Em um momento de profundas transformações no setor elétrico aqui e no mundo, a privatização da estatal elétrica brasileira aliena um conjunto de ativos decisivos para a redução dos custos da transição energética no país. Essa privatização irá jogar todos esses custos não só no colo da economia brasileira, reduzindo a sua competitividade, mas, principalmente, sobre os ombros das parcelas mais vulneráveis da nossa sociedade.

Para entender a magnitude dessa privatização é preciso compreender o que se passa no setor
elétrico no mundo e no Brasil e a importância de determinados ativos que atualmente são controlados pela Eletrobrás.

O setor elétrico no mundo atravessa uma quadra de mudanças profundas. Para essa atividade
vital para o desenvolvimento econômico e para o bem-estar da sociedade, esse é o momento mais desafiador desde o seu nascimento no final do século XIX.

As restrições cada vez mais severas impostas ao uso dos combustíveis fósseis para fazer face à urgência da redução do aquecimento global impõem ao setor uma mudança de base de recursos naturais que tem drásticas implicações tecnológicas, econômicas, organizacionais, institucionais, políticas e sociais.

O Pico dos Combustíveis Fósseis deve acontecer antes do esgotamento das  reservas, artigo de José Eustáquio Diniz Alves

As energias renováveis e os combustíveis fósseis apresentam atributos técnicos e econômicos bastante distintos, sendo muito difícil considerá-los como substitutos próximos entre si.

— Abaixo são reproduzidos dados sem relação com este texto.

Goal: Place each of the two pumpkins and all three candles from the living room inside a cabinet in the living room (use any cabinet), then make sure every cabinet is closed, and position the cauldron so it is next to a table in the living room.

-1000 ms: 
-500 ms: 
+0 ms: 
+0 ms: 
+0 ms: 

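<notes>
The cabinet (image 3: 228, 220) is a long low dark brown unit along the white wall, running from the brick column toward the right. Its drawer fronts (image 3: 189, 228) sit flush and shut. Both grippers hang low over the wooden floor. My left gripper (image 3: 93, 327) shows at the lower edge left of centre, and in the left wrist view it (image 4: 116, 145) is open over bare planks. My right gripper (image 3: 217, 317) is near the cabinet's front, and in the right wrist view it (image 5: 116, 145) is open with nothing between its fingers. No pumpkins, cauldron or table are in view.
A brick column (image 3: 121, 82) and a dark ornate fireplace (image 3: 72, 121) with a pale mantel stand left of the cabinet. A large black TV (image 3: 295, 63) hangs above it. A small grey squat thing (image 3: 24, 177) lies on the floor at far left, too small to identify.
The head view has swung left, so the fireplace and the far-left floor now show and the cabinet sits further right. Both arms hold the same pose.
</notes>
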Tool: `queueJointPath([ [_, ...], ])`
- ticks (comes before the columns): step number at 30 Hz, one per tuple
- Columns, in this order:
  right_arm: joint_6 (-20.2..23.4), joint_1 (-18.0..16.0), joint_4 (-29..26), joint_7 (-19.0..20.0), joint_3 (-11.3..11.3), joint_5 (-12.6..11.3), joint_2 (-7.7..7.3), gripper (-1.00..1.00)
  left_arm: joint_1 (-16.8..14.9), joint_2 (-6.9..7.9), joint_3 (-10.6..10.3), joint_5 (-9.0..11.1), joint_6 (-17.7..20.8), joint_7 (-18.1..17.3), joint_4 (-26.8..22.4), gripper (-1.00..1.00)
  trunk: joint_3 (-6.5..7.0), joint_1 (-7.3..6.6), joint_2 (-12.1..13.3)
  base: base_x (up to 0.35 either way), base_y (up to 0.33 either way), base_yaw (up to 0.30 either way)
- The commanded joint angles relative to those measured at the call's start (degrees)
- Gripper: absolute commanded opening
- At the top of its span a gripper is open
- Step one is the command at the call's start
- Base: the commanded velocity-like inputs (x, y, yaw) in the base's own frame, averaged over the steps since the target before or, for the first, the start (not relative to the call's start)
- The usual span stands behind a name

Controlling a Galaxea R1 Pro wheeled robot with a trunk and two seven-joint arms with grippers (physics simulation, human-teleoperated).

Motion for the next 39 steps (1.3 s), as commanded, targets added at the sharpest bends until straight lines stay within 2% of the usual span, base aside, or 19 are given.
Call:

A intermitência, característica essencial desses fluxos aleatórios associados às renováveis, reduz radicalmente a previsibilidade e o controle dos insumos de geração. Em comparação com os combustíveis fósseis, que são estoques, as energias renováveis introduzem a necessidade de os sistemas elétricos desenvolverem uma flexibilidade gigantesca para fazer face a essa incerteza acerca da disponibilidade dos insumos.

Em função disso, a transição energética em direção a uma matriz limpa e renovável é um processo em aberto, pleno de incertezas, riscos econômicos e tensões sociais e políticas, que exige inovações radicais tanto no âmbito tecnológico e econômico quanto na esfera regulatória e político-institucional. Somente essas inovações podem gerar uma redução objetiva no trade-off que existe hoje entre o enfrentamento do aquecimento global e a garantia de acesso à energia. Concretamente, sem inovação não é possível diminuir os custos da transição e, com isso, avançar na marcha em direção às energias renováveis. Fora isso, o que sobra é a cada vez mais tensa e penosa gestão dos conflitos de interesses patrocinados pelas instituições. E haja instituições.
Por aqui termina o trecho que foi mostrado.